Ueberschussreserven and required reserves are both categories of funds that commercial banks hold at the central bank. The primary distinction lies in their purpose and legal status. Required reserves were the minimum amount of funds a bank was legally mandated to hold against its deposits, serving as a prudential measure and a tool for monetary policy control. Ueberschussreserven, conversely, are any funds held by the bank that surpass this mandatory requirement. Before March 2020, banks maintained required reserves to meet regulatory obligations, while Ueberschussreserven were typically held for short-term liquidity needs or when interest was paid on them. With the Federal Reserve setting reserve requirements to zero percent, the distinction from a regulatory compliance standpoint has largely diminished for U.S. banks; all balances held above zero are now, by definition, excess6.

FAQs

Why do banks hold Ueberschussreserven?

Banks may hold Ueberschussreserven for several reasons. Primarily, they do so to maintain adequate liquidity to meet unexpected withdrawals or payment obligations.
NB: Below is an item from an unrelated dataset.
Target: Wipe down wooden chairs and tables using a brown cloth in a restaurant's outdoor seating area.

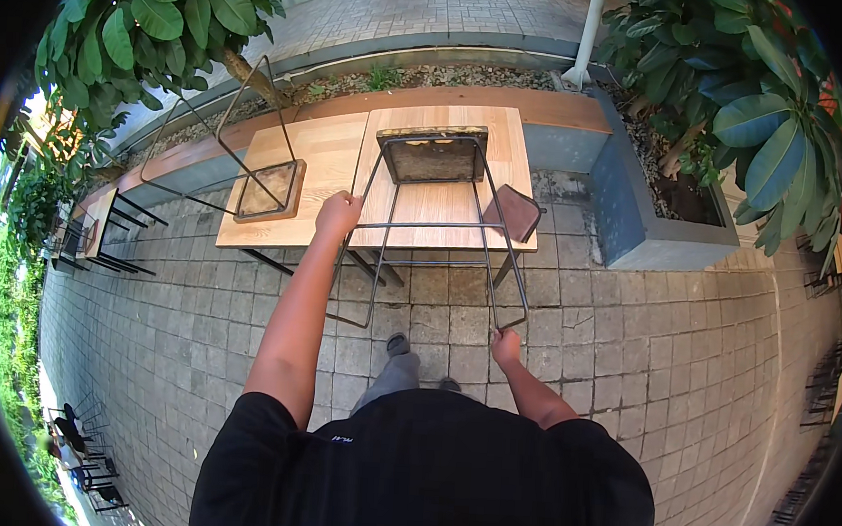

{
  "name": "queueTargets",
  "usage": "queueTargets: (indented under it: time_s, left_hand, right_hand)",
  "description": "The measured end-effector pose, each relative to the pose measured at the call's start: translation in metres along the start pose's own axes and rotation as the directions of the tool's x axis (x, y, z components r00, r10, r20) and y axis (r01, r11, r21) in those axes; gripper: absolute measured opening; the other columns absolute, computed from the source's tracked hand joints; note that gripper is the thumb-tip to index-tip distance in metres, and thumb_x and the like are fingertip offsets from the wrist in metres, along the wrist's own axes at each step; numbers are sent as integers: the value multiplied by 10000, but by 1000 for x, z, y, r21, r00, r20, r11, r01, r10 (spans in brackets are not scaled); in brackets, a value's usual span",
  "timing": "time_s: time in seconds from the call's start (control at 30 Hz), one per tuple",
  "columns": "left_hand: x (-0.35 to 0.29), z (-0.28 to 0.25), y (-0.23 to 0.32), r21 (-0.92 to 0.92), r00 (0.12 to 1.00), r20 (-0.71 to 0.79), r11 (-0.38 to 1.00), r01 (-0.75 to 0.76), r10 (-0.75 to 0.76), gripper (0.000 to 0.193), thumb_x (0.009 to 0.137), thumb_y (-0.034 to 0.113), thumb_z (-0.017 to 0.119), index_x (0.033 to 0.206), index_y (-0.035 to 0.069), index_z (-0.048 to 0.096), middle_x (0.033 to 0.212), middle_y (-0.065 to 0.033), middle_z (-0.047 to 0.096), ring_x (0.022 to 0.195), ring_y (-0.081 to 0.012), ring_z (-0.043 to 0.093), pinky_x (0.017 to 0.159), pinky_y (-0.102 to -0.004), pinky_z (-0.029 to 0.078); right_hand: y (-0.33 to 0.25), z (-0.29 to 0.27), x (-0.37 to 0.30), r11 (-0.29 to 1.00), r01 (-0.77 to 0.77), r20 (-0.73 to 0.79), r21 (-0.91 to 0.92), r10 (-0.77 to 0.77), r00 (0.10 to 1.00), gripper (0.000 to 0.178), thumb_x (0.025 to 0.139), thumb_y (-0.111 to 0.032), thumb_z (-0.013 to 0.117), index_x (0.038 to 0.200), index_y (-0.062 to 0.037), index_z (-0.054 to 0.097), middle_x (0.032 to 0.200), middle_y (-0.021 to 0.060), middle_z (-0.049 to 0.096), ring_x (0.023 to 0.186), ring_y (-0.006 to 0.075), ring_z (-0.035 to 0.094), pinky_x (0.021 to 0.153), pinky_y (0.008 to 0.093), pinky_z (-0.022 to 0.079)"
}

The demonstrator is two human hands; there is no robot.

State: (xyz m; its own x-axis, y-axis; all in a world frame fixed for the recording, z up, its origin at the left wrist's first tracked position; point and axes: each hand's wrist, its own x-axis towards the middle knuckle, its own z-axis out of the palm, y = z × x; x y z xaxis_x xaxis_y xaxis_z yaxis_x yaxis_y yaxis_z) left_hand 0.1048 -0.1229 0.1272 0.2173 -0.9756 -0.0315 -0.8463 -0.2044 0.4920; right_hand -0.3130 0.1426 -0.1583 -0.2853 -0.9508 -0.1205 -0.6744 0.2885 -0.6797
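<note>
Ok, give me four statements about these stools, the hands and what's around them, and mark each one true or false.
1. The right hand grips the metal-framed stool. True.
2. The left hand rests on the planter. False: it holds the same stool's frame.
3. A second stool rests seat-down on a tabletop. True.
4. The person's sleeves are white. False: they are black.

Upper wear: T-shirt [428, 487] was plain black, short-sleeved, with sleeves [257, 440] ending near the elbows | Marking: small white mark [342, 440] was seen on the fabric | Lower wear: trousers [391, 378] were grey | Footwear: shoe [398, 345] appeared dark | Left hand [339, 214], right hand [506, 347]: both were bare
</note>
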Motion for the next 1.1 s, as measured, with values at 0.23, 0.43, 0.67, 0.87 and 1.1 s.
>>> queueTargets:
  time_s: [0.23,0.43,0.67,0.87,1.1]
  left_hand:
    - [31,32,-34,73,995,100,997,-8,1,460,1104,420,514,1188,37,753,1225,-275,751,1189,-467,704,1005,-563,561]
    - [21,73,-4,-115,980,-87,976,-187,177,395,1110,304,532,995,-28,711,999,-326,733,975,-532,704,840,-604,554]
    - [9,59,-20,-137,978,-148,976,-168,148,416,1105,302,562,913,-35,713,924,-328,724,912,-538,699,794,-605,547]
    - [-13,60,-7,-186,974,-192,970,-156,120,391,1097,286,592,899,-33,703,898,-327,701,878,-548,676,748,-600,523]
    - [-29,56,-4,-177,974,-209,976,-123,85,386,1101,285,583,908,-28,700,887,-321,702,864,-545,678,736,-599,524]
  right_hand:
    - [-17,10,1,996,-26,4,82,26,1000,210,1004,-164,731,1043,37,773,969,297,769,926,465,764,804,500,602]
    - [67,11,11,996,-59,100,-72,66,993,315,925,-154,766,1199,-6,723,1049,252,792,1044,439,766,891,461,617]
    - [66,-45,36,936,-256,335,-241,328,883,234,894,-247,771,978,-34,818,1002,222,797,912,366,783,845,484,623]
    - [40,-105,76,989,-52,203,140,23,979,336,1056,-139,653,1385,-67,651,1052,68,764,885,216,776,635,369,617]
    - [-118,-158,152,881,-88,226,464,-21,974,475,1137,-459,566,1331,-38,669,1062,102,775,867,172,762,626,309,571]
Since 2008, a major incentive has been the interest paid on these reserves by central banks, which provides a risk-free return5.

How do Ueberschussreserven impact the economy?

Large amounts of Ueberschussreserven can indicate that banks have ample funds but might not be lending them out. While this doesn't automatically lead to inflation, it allows the central bank to influence the broader economy by adjusting the interest rates paid on these reserves, affecting interbank lending and the cost of credit.

What is the Federal Reserve's current stance on reserve requirements?

As of March 26, 2020, the Federal Reserve reduced reserve requirement ratios to zero percent for all depository institutions. This means that banks are no longer legally required to hold a specific percentage of their deposits as reserves2, 3, 4.

Are Ueberschussreserven inflationary?

Not inherently. While a large quantity of Ueberschussreserven means banks have the capacity to expand lending and increase the money supply, central banks can manage this potential inflationary pressure by adjusting the interest rate they pay on these reserves, influencing banks' incentive to lend1.